**Prompt**
The required output is the line containing "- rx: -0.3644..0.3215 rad" followed by every line after it to the end of the listing, each written out exactly.

**Available data**
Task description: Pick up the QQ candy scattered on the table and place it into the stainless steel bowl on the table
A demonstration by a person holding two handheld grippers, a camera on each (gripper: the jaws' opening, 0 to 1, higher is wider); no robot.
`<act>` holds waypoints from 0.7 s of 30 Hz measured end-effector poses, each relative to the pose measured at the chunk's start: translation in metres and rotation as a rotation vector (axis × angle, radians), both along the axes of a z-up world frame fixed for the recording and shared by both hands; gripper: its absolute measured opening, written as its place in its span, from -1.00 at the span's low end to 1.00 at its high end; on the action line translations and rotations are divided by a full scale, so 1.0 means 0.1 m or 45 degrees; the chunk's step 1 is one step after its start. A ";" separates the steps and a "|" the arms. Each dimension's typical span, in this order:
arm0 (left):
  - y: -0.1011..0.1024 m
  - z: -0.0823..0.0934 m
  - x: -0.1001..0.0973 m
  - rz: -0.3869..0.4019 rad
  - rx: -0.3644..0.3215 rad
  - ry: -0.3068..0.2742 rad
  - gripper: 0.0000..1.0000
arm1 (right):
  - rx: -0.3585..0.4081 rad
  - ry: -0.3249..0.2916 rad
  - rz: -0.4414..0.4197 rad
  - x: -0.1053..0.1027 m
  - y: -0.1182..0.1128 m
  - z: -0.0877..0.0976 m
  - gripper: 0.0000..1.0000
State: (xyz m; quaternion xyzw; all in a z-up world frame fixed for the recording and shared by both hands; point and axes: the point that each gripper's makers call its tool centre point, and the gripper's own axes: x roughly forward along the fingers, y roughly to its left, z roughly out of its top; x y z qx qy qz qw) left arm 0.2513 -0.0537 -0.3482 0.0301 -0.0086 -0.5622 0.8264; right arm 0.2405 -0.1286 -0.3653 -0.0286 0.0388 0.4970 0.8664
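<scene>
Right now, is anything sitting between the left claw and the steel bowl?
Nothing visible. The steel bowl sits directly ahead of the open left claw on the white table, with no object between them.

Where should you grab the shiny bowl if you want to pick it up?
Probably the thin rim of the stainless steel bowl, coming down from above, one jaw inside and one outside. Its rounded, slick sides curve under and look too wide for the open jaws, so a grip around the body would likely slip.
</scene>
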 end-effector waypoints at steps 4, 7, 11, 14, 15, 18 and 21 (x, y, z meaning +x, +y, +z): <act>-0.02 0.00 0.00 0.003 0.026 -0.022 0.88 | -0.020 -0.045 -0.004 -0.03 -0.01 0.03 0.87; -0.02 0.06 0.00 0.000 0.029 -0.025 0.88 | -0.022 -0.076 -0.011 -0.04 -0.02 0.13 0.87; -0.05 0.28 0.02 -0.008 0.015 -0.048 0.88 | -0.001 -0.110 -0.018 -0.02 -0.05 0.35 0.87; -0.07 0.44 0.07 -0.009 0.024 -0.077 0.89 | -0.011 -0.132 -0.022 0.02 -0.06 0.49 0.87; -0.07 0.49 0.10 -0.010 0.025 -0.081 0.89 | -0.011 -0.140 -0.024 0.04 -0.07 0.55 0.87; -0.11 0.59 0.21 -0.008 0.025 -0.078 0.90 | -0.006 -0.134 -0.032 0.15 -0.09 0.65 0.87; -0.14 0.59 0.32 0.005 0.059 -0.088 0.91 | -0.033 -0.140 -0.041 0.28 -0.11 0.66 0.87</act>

**Exercise response**
  - rx: -0.3644..0.3215 rad
  - ry: -0.3068..0.2742 rad
  - gripper: 0.0000..1.0000
arm1 (right):
  - rx: -0.3585..0.4081 rad
  - ry: -0.3249..0.2916 rad
  - rz: -0.4414..0.4197 rad
  - x: -0.1053..0.1027 m
  - y: -0.1182..0.1128 m
  - z: -0.0877..0.0976 m
  - gripper: 0.0000..1.0000
State: (xyz m; quaternion xyzw; all in a z-up world frame fixed for the recording and shared by both hands; point and axes: the point that each gripper's makers call its tool centre point, and the gripper's own axes: x roughly forward along the fingers, y roughly to its left, z roughly out of its top; x y z qx qy qz qw) left arm 0.2513 -0.0537 -0.3482 0.0301 -0.0086 -0.5622 0.8264; right arm 0.2405 -0.1286 -0.3653 -0.0286 0.0388 0.4970 0.8664
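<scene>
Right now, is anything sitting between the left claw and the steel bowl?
Nothing visible. The steel bowl sits directly ahead of the open left claw on the white table, with no object between them.

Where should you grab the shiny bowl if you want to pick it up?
Probably the thin rim of the stainless steel bowl, coming down from above, one jaw inside and one outside. Its rounded, slick sides curve under and look too wide for the open jaws, so a grip around the body would likely slip.
</scene>
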 end-effector waypoints at steps 4, 7, 11, 14, 15, 18 and 21 (x, y, z meaning +x, +y, +z): <act>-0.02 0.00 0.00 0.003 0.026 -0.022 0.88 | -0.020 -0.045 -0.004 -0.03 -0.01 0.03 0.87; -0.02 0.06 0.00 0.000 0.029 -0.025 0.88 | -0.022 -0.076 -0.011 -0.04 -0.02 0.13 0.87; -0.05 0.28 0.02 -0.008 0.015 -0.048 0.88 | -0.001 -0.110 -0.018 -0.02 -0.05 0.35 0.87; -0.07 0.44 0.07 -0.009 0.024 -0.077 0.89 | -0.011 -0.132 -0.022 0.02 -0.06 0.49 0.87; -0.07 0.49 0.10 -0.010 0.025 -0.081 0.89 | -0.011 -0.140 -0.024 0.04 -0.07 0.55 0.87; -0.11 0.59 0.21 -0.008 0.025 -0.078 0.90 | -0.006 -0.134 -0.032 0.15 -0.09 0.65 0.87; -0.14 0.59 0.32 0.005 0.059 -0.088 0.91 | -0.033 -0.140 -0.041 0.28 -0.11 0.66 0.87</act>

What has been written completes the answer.